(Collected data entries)
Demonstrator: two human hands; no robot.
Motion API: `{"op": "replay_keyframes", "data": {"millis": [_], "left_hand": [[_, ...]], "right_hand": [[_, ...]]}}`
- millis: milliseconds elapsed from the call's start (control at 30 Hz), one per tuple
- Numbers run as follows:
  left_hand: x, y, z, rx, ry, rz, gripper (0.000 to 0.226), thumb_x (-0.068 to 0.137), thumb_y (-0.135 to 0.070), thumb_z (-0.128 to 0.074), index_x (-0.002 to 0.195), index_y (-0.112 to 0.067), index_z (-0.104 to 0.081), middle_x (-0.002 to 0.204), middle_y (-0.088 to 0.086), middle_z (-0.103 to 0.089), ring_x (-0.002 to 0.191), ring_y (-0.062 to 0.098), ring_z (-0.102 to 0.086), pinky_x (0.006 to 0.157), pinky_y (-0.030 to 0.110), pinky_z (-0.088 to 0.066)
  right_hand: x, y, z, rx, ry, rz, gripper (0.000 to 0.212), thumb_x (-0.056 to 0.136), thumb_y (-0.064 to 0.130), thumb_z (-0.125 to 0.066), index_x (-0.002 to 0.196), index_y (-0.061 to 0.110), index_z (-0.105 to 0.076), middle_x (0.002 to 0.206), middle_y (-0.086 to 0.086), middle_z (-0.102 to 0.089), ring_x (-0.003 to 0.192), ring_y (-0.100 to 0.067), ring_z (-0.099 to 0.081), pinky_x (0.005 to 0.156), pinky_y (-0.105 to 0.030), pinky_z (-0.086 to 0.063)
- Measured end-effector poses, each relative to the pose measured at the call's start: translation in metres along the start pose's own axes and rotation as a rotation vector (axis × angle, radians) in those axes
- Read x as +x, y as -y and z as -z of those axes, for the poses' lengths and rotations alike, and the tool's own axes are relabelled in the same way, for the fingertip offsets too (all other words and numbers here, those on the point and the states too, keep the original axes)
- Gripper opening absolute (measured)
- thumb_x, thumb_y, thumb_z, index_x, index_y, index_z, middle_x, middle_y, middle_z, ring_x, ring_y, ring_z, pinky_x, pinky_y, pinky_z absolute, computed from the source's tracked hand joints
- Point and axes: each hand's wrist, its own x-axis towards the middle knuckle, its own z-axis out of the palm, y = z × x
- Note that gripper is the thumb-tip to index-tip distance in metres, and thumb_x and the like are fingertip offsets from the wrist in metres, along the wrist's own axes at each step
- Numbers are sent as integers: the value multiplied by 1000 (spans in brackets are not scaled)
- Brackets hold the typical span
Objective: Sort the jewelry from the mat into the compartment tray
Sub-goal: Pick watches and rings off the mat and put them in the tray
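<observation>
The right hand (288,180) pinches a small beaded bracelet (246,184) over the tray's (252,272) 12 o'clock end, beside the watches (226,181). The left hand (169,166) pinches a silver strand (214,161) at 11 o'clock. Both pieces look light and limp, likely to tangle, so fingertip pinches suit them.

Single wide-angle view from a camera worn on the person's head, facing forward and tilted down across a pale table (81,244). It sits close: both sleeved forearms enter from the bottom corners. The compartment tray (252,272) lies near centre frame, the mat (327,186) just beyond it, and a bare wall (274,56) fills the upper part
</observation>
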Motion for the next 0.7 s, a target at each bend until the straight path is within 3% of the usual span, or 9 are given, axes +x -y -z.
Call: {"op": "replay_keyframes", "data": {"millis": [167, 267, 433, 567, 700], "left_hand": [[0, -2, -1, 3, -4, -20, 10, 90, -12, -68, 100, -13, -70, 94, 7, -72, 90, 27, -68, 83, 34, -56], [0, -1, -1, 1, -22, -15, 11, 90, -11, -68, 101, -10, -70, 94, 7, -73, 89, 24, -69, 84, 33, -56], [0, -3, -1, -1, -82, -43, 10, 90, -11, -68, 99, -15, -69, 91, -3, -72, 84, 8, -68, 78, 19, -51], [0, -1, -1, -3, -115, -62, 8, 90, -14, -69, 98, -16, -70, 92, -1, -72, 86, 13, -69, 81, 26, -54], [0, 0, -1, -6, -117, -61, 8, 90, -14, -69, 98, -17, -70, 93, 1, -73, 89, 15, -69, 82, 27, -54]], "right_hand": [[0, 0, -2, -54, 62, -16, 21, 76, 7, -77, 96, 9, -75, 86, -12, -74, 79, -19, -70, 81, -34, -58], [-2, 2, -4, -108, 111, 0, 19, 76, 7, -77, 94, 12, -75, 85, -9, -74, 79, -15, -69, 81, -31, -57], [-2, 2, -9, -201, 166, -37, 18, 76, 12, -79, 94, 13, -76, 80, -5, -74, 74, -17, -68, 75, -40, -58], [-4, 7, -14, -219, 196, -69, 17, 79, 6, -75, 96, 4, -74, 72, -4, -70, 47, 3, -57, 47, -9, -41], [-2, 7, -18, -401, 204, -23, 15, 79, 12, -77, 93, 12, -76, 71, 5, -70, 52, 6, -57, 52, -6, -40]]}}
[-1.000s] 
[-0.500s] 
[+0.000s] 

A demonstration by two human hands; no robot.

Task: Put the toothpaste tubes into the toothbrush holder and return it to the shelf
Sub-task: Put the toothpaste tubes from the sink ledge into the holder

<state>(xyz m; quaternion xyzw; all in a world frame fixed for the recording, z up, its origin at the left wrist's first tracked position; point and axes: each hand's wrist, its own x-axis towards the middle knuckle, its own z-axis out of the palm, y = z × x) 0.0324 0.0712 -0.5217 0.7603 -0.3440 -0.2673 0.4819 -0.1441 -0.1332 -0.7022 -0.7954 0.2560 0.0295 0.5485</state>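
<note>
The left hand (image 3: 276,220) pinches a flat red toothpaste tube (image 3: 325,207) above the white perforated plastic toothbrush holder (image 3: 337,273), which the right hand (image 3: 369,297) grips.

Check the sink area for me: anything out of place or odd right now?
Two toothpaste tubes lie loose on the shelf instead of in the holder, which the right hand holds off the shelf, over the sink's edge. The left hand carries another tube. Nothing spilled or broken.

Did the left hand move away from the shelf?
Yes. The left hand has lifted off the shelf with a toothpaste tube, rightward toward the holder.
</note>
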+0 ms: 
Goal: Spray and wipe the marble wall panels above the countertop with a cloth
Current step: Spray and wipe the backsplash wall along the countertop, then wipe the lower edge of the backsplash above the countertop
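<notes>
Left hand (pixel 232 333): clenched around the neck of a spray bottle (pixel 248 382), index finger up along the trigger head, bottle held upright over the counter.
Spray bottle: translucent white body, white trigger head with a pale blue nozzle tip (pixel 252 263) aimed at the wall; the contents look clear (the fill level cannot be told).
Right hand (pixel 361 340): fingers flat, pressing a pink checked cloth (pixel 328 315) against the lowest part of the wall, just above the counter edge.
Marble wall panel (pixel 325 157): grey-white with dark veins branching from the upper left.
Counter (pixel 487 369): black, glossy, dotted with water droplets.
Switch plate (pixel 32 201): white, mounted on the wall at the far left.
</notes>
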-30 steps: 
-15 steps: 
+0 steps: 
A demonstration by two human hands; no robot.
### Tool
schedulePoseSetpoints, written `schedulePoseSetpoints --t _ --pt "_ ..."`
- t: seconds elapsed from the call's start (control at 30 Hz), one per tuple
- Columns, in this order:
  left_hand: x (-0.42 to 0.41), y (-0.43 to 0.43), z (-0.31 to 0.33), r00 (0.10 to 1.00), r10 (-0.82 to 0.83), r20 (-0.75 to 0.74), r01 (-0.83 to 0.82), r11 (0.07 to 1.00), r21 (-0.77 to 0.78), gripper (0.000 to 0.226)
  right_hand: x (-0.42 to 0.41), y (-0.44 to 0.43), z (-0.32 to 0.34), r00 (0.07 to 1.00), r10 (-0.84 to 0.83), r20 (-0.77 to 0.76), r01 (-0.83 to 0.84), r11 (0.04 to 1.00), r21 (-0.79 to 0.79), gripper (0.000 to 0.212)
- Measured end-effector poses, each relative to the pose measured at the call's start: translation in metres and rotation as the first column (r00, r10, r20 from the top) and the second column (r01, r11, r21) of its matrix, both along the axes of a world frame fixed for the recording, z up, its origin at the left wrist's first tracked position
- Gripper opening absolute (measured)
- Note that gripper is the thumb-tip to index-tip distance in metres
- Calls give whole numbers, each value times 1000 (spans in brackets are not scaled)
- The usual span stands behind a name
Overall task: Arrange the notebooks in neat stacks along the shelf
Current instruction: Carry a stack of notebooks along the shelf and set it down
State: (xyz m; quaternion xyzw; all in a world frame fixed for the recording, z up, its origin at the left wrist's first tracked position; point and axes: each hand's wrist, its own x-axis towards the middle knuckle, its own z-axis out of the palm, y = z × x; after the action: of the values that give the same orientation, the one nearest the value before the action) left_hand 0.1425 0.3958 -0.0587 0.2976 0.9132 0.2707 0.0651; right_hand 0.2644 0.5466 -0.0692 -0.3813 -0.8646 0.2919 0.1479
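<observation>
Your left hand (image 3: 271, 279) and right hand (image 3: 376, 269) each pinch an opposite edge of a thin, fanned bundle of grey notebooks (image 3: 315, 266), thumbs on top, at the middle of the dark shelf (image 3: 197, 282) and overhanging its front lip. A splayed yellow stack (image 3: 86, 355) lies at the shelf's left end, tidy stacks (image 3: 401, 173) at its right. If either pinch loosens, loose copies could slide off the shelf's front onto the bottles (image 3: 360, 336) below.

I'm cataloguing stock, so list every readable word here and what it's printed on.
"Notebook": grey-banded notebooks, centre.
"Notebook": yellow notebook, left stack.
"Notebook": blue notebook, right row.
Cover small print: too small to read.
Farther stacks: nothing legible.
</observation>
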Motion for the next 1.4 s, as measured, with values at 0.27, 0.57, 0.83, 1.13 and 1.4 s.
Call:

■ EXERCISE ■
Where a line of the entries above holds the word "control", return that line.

■ ANSWER SPACE ■
- millis: milliseconds elapsed from the call's start (control at 30 Hz), one per tuple
- t: seconds elapsed from the call's start (control at 30 Hz), one per tuple

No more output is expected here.